My mom is a hero. I wish they had a real award show for best parents. The odds are that thousands if not millions of people are walking around with ill-begotten “World’s Best Mom!” or “Dad!” shirts like GODDAM FRAUDS. I would love to have a real world’s best mom competition for those shirts or mugs. Because I’m pretty sure my mom could stand her ground with the best of them. Side note: I am selling this competition show to a highly reputable network as we speak for millions of dollars. Cha-CHING, LOSERS!!

It’s not just “Father’s” Day. It’s a day to honor whomever raised you.

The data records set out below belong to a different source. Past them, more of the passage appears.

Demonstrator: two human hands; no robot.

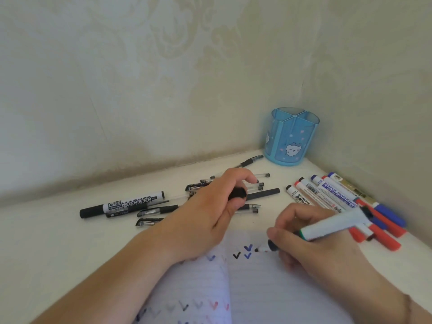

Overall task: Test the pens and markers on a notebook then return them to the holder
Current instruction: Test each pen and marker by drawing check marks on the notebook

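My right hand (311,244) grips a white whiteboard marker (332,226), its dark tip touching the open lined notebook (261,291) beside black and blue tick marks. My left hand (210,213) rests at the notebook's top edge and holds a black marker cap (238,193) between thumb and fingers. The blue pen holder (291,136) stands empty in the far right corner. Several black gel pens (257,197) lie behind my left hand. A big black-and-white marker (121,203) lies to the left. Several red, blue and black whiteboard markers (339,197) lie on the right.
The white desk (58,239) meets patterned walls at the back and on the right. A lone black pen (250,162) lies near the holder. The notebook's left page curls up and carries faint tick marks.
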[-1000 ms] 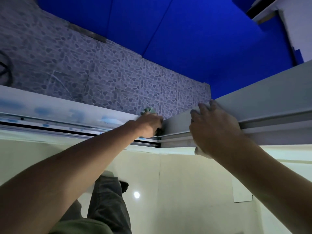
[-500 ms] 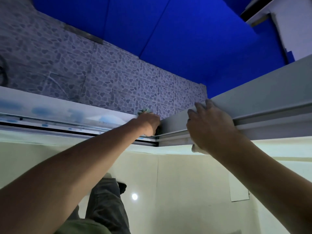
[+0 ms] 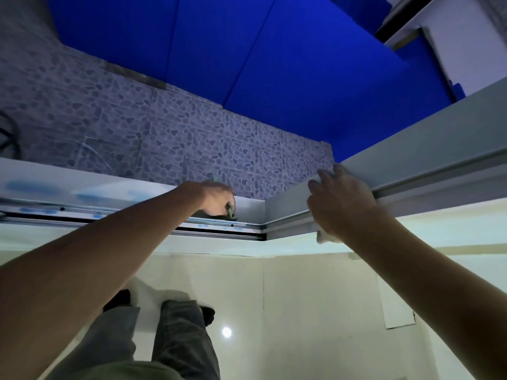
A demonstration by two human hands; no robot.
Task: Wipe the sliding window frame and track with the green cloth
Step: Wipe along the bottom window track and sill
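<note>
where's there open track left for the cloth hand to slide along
Free: the track running left from the left hand to the picture edge. Crowded: the corner, where the green cloth meets the frame the right hand grips.

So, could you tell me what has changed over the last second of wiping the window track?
The left hand, gripping the green cloth, slid left along the track, away from the frame corner it was pressed into. The right hand stayed braced on the angled frame piece, with the pale cloth under its palm.
</note>
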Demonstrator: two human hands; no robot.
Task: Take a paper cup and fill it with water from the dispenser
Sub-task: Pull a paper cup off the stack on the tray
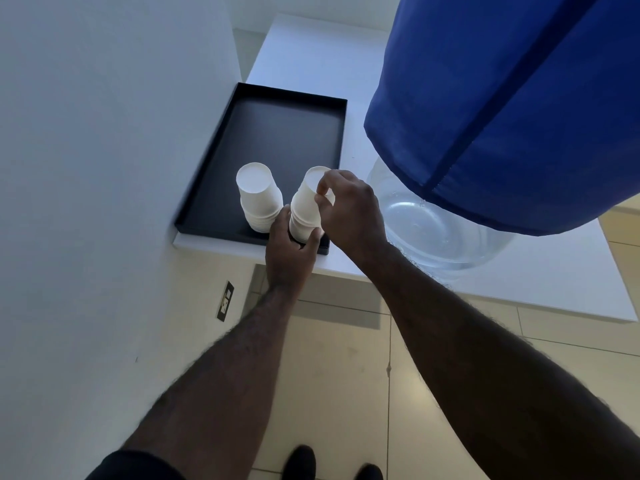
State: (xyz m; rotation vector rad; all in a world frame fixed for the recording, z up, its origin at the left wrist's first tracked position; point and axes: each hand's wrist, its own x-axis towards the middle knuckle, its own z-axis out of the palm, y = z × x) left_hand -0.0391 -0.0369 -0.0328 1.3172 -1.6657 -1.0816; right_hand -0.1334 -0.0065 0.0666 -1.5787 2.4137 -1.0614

Your father, your mother, your grandparents, a fire hose, a gingerbread man, your television. Actually, yeah, definitely your television. Everyone, buy your television some golf clubs. But in addition to TV, the world is filled with beautiful humans who do a lot of good in their unfathomably short time in this smudge of consciousness we call life. They combat violence and hatred and complacency in whatever way they can, and the kindness and selflessness of them all fill me with excruciating joy, and ineffable sadness, and hunger for lasagna.

I love you, mommy. Happy father’s day.

Megan Amram is a comedian and writer for NBC’s Parks and Recreation. Her book, Science…For Her!, published by Scribner, will be out on November 4, 2014. You can follower her on Twitter @MeganAmram.

This post originally appeared on her Tumblr. Republished with permission.

Image by Jim Cooke.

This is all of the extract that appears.